21 April 2011

Mestinya, Tidak Sama...


Budi Maryono
http://ikibukuku.blogspot.com

Topik: Keluarga/Perceraian
Media: Jawa Pos– Radar Semarang
Judul: 80 Persen Pemicunya Selingkuh
Hari/Tanggal: Senin, 11 April 2011
Posisi: Hlm 1, kolom 3-5, bawah, non-headline

Topik: Keluarga/Perceraian
Media: Harian Semarang
Judul: Perselingkuhan Biang Perceraian di Semarang
Hari/Tanggal: Senin, 11 April 2011
Posisi: Hlm 10, kolom 3-7, bawah, non-headline

DALAM dunia (kerja) jurnalistik, fakta memang terbagi dalam dua kategori: fakta kejadian dan fakta pendapat. Dua-duanya bisa tampil bersama namun bisa juga tampil sendiri-sendiri. Karena itu, tidak tertutup kemungkinan, sebuah berita lahir berdasarkan isu yang sedang berkembang di masyarakat dan hanya berisi pendapat narasumber. Biasanya, berita semacam itu menjadi pendukung ”berita utama” yang berdasarkan fakta kejadian. Nah, berita di dua koran ini termasuk dalam berita yang berisi fakta pendapat namun bukan berita pendukung, sekaligus bisa jadi contoh berita model ”serupa tapi tak sama”.

Judul berbeda tetapi isinya sama, yakni soal angka dan penyebab perceraian di Semarang: 80 persen karena perselingkuhan. Semula saya mengira berita itu berdasarkan paparan dalam sebuah diskusi atau seminar. Ternyata, sebagaimana yang bisa kita baca dalam berita, bukan. Di alinea pertama, wartawan Radar Semarang menulis: .... Fakta itu diungkapkan oleh Juru Bicara Pengadilan Agama (PA) Semarang, Drs Wahyudi SH, Msi. Tak ada penjelasan di mana dan kapan, apalagi kenapa, Wahyudi mengungkapkan fakta tersebut.

Sedangkan wartawan Harian Semarang menulis di alinea kedua: Humas PA Semarang Wahyudi mengatakan, selain perselingkuhan, faktor ekonomi juga menjadi biang perceraian. ”Paling banyak karena perselingkuhan. Jumlahnya sekitar 80%,” katanya, saat dihubungi, kemarin. Artinya, wartawan aktif menghubungi Wahyudi. Jelas kapan, yakni kemarin, tapi entah di mana atau lewat apa.

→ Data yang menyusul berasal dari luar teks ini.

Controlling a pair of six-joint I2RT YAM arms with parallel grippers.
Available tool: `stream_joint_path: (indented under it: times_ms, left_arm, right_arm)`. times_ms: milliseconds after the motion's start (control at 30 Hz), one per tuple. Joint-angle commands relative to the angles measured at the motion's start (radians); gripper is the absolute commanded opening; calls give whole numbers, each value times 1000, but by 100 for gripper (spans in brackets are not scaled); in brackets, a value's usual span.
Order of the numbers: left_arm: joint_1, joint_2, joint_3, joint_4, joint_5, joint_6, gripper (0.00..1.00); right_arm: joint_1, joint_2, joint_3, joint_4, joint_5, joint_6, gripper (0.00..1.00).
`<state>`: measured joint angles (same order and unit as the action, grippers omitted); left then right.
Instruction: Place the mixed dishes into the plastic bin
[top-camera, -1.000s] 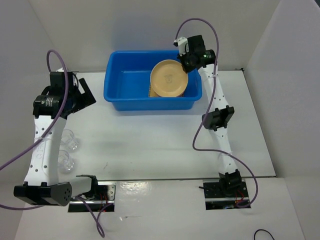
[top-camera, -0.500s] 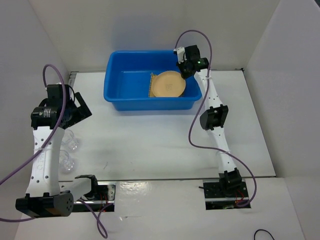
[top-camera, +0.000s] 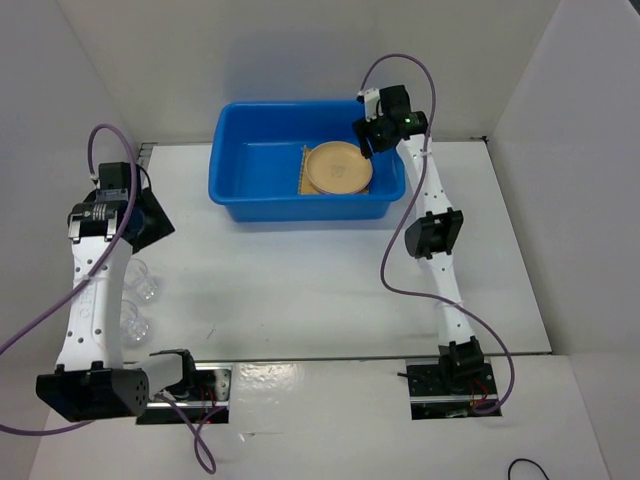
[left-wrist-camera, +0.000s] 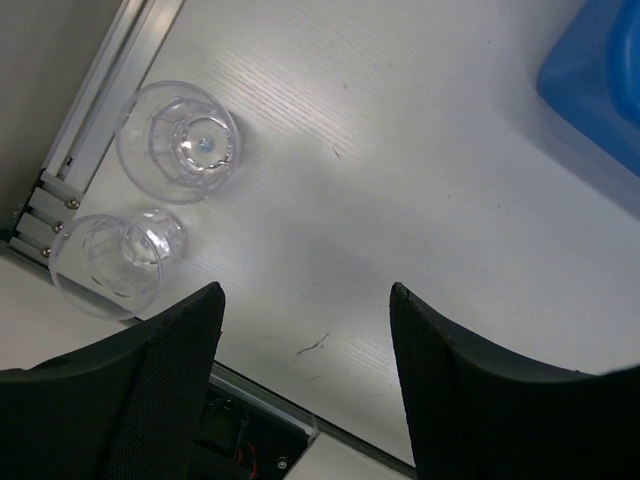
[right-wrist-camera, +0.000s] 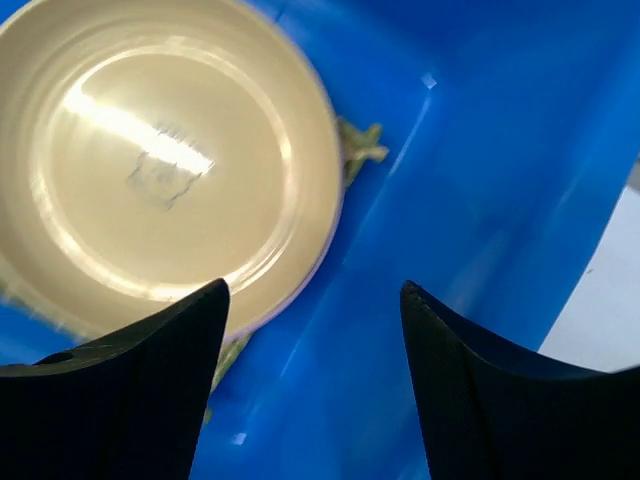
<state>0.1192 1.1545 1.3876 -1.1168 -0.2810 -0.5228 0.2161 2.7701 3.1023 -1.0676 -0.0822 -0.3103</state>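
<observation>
Right gripper (right-wrist-camera: 310, 300): fingers apart, gripping nothing, hanging over the right end of the large bright blue rectangular plastic bin (top-camera: 225, 185), close to its right wall.

Just left of the fingers, flat on the bin floor and face up: round tan-orange plate (right-wrist-camera: 160, 160). Thin pinkish edge under its rim; cannot tell what it is.

Under the plate: square yellow woven mat (top-camera: 303, 170), poking out on the plate's left, sides roughly parallel to the bin walls. Left half of the bin floor bare.

Bin at the far edge of the white table (top-camera: 300, 280), long axis left to right.

Left gripper (left-wrist-camera: 305, 300): fingers apart, empty, above bare table near the left edge.

Two small clear plastic cups (left-wrist-camera: 180, 140) just beside each other at the left edge by the aluminium rail (left-wrist-camera: 95, 140), well apart from the bin. Wide bare table between the cups and the bin.
</observation>
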Motion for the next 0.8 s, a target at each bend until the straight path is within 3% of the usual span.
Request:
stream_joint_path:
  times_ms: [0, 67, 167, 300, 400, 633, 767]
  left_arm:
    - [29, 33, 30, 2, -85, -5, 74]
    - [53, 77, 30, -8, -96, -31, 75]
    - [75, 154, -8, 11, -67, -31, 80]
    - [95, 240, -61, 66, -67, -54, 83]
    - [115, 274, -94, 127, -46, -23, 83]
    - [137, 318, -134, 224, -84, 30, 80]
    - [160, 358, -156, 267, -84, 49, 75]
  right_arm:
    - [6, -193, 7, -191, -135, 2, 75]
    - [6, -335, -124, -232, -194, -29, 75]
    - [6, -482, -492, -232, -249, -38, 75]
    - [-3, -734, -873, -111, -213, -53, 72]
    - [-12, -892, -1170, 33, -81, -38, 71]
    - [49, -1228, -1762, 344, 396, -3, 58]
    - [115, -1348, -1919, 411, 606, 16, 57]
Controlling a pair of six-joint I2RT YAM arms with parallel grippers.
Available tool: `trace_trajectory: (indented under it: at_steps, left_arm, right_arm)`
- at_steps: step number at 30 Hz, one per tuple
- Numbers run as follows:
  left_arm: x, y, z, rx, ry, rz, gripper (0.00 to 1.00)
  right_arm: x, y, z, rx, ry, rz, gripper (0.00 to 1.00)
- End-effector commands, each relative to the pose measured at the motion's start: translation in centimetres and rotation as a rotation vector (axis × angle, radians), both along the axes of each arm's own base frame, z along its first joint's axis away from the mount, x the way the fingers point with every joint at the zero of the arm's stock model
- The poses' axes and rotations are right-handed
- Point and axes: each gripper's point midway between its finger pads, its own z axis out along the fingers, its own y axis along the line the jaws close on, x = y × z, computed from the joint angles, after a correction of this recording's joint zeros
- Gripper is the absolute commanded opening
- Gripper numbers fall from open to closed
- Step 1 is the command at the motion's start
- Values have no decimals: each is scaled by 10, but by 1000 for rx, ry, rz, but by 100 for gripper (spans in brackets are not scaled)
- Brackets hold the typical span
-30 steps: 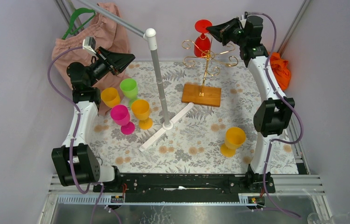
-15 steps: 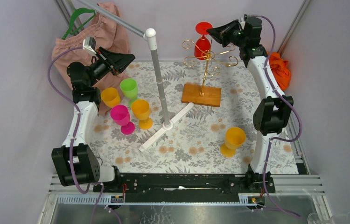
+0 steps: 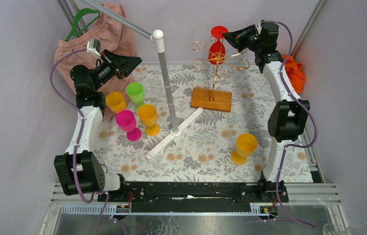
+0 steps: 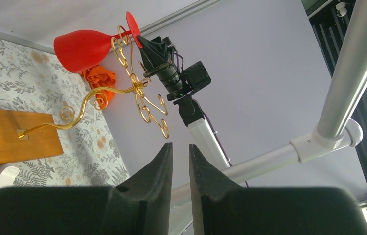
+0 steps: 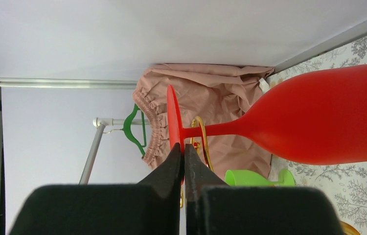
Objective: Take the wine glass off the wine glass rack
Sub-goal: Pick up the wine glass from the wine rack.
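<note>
**Right claw pinches red glass at the crown of the gold rack**

Far to the left of the wine glass rack (image 3: 215, 62), a pink garment (image 3: 110, 29) hangs from a green hanger (image 3: 80, 19). The left gripper (image 3: 138, 60) hovers well to the rack's left. Its fingers (image 4: 159, 171) are parted by only a narrow slit, with nothing between them. Below it, also left of the rack, stand a yellow goblet (image 3: 116, 102), a green goblet (image 3: 135, 92), a pink goblet (image 3: 126, 121) and an orange goblet (image 3: 148, 116).

Between these and the rack rises a white-and-grey pole stand (image 3: 167, 88) on a cross foot. The rack, gold scrolls on a thin post, stands on its wooden base (image 3: 211, 99) on the flower-patterned table (image 3: 206, 152).

The wine glass (image 3: 216, 51), red, hangs upside down at the rack's top, bowl below and foot above. In the right wrist view a gold curl lies against the stem just under the foot. Whether the stem sits inside that curl cannot be told.

The right gripper (image 3: 227, 35) reaches in from the rack's right. It is closed on the rim of the glass's foot, its fingertips (image 5: 169, 169) squeezed down to the thin disc.

An amber goblet (image 3: 244, 146) stands nearer than the rack and to its right. An orange cloth (image 3: 294, 71) lies by the wall, right of the rack.
</note>
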Motion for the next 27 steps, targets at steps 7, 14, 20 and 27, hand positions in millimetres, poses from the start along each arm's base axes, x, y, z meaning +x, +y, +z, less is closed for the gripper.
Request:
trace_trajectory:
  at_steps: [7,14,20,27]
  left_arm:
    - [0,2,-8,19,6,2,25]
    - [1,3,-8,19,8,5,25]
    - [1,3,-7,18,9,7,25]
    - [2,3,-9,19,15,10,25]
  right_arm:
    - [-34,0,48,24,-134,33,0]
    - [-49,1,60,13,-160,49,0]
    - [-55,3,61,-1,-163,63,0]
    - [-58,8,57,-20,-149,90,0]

Yang aneh, meski termuat di koran berbeda dan mestinya ”bersaing”, kesamaan berita itu tak hanya menyangkut isi namun juga alur. Kalimat dan kutipan memang (agak) berbeda tetapi narasumber dan ”letak” mereka di dalam berita sama persis. Yang pertama Wahyudi (humas PA Semarang), kemudian Akhwan Fanani (Walisongo Mediation Center), lalu Hastaning Sakti (psikolog Undip).

Kalau bukan berdasarkan fakta kejadian semacam diskusi atau seminar, bagaimana mungkin wartawan dari media yang berbeda bisa menulis berita dengan narasumber dan alur yang sama? Apakah mereka merancang berita itu bersama-sama? Jika memang fakta dan pendapat itu muncul dalam sebuah peristiwa, mengapa wartawan ”enggan” menulis dengan jelas peristiwa apa, kapan, dan di mana tepatnya? Di luar itu, bahkan dari peristiwa yang sama, wartawan tentu memiliki sudut pandang atau minimal cara menyusun berita yang tidak sama. Mestinya!